* _Required work_:
Transcribe the records word for word, beginning with the first line and ending with the line that contains "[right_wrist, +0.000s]"; include nothing else.

START Provided material

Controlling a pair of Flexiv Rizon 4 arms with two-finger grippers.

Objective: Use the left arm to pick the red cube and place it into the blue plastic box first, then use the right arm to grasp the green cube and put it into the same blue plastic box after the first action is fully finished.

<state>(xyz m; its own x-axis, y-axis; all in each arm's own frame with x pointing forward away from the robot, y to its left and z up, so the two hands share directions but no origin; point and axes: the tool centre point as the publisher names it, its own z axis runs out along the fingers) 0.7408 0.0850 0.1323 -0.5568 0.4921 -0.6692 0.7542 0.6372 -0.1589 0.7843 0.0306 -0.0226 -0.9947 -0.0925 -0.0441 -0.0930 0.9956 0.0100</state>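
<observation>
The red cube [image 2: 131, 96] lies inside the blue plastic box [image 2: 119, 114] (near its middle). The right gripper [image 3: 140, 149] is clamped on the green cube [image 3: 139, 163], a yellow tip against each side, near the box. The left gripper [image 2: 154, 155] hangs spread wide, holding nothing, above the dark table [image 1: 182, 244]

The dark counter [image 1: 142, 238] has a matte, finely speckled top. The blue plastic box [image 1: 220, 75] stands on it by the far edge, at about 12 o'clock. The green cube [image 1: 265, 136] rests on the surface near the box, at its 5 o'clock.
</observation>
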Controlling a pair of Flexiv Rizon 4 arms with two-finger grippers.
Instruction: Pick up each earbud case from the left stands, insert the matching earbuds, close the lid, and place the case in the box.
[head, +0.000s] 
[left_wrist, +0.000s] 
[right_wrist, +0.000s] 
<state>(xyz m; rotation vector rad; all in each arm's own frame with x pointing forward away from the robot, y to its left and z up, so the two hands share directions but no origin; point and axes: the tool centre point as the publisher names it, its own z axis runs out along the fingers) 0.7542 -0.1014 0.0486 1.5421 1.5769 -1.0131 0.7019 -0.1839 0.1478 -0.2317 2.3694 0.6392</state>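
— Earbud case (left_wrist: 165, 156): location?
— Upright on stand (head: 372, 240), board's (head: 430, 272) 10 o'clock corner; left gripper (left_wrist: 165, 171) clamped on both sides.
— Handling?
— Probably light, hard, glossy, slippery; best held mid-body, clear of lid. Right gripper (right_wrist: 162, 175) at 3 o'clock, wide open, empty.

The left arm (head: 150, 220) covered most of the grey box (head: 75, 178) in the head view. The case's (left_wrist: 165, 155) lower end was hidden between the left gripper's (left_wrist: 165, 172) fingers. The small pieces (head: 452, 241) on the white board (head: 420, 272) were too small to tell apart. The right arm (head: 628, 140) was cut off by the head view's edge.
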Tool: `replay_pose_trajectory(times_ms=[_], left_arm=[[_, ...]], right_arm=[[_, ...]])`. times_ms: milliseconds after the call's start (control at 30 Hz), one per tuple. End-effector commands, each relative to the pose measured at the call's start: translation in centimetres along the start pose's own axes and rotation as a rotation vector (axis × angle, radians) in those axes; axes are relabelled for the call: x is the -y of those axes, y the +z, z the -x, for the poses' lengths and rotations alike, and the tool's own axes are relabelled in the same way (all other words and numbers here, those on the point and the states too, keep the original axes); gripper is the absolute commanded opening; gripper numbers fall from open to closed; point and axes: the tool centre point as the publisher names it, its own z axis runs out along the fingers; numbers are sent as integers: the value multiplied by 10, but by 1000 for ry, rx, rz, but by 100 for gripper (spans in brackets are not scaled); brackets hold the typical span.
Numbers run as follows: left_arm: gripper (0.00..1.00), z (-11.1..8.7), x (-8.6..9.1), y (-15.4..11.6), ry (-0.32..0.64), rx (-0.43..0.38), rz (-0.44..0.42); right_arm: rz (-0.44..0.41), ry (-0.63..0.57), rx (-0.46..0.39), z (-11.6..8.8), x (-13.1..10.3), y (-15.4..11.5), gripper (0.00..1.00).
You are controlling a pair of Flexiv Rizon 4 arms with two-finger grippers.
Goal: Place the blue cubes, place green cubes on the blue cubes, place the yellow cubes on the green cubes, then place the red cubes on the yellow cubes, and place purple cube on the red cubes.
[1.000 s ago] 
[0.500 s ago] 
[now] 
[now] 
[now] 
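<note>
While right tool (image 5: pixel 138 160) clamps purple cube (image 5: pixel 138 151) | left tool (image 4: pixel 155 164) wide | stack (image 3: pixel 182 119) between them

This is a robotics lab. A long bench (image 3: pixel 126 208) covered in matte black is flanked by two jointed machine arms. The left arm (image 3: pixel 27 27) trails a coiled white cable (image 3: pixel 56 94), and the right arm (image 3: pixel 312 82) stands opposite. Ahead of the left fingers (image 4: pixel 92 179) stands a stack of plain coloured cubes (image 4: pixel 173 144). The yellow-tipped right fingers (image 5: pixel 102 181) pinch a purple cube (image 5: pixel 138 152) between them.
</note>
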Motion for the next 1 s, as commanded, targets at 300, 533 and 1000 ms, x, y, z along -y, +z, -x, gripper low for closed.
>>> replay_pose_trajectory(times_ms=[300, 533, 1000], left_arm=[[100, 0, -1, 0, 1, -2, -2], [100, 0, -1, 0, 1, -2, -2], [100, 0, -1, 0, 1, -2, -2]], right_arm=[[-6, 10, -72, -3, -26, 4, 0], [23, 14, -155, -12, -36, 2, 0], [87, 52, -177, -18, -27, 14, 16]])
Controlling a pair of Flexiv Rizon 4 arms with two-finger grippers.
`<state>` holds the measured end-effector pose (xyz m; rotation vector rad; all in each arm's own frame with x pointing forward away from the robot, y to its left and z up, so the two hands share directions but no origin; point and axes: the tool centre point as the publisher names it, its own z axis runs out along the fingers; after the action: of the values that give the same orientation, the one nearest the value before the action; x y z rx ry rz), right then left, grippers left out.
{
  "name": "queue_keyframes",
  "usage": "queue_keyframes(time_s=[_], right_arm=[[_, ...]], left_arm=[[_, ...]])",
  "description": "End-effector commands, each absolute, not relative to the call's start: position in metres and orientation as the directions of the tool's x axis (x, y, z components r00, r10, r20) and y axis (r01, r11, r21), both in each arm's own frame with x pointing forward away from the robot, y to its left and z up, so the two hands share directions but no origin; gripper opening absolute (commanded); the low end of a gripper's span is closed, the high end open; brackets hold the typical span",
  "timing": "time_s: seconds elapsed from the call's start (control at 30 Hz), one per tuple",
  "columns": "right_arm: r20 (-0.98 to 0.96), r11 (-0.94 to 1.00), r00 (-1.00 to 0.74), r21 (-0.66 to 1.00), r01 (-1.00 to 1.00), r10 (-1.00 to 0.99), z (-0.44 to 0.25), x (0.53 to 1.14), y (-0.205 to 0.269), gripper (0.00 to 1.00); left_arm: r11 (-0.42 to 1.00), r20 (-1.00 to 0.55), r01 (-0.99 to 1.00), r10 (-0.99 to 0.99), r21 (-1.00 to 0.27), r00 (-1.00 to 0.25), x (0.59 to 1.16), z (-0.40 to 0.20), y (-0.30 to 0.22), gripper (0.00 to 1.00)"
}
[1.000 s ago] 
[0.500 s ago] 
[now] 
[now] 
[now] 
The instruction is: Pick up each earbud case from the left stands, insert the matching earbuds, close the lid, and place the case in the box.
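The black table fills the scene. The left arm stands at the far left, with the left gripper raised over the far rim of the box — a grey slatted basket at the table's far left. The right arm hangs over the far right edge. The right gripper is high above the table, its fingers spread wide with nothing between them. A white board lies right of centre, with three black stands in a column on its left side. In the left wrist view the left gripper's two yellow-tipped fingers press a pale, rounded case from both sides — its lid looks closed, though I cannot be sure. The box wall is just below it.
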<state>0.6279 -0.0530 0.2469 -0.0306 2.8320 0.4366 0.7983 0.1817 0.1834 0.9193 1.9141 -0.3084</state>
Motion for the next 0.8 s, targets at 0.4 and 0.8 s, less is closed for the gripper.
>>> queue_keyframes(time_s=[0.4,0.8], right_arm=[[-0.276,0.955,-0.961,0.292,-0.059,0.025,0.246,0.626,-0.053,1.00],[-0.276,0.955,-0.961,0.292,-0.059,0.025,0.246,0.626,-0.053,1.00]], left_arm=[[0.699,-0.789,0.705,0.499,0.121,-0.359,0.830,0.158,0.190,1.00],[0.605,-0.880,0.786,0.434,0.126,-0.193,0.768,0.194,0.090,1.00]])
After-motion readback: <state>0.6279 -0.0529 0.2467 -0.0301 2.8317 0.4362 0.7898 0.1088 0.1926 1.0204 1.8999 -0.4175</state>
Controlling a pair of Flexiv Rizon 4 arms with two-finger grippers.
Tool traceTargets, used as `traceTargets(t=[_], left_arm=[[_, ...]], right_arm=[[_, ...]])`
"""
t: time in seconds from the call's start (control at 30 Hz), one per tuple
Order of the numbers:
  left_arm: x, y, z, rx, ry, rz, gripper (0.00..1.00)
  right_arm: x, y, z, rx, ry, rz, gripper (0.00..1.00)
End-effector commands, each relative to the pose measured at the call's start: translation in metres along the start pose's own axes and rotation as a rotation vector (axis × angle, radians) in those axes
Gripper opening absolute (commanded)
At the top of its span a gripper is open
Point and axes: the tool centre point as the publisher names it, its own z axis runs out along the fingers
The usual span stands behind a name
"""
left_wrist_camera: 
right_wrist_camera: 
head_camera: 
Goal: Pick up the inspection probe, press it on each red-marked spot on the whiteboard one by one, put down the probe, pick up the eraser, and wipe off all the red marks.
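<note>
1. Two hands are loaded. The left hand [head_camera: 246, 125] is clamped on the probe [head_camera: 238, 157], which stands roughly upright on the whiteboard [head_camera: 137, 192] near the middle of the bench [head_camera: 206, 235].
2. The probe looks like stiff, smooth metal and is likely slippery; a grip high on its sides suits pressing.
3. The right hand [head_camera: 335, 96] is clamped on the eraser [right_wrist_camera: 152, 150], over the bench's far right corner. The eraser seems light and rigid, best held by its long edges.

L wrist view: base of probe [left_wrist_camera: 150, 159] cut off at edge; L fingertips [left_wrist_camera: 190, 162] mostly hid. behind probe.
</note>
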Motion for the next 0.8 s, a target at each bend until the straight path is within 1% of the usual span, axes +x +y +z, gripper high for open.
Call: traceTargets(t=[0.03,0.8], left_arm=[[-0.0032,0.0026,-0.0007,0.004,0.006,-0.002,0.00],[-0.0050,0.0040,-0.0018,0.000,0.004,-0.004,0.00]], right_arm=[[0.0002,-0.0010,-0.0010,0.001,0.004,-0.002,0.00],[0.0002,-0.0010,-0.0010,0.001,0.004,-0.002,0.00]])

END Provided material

* _Response below_:
Controlling a pair of Flexiv Rizon 4 arms with two-finger grippers.

Objective: Use the left arm to pick the red cube and place it into the blue plastic box first, then use the right arm to grasp the green cube and put it into the same blue plastic box after the first action is fully finished.

<state>(xyz m; its own x-axis, y-axis; all in each arm's own frame with x pointing forward away from the robot, y to its left and z up, so the two hands share directions but no origin; point and axes: the tool centre point as the publisher names it, its own z axis runs out along the fingers) 0.7408 0.0850 0.1323 -0.5568 0.4921 -0.6692 0.7542 0.6372 -0.1589 0.7843 0.0306 -0.0226 -0.9947 -0.0925 -0.0441 -0.0930 0.9956 0.0100</state>
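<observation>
The red cube [image 2: 131, 96] lies inside the blue plastic box [image 2: 119, 114] (near its middle). The right gripper [image 3: 140, 149] is clamped on the green cube [image 3: 139, 163], a yellow tip against each side, near the box. The left gripper [image 2: 154, 155] hangs spread wide, holding nothing, above the dark table [image 1: 182, 244]

The dark counter [image 1: 142, 238] has a matte, finely speckled top. The blue plastic box [image 1: 220, 75] stands on it by the far edge, at about 12 o'clock. The green cube [image 1: 265, 136] rests on the surface near the box, at its 5 o'clock.
</observation>
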Controlling a pair of Flexiv Rizon 4 arms with two-finger grippers.
Instruction: Pick up each earbud case from the left stands, insert the matching earbuds, close the lid, and place the case in the box.
[head, +0.000s] 
[left_wrist, +0.000s] 
[right_wrist, +0.000s] 

That is the complete output.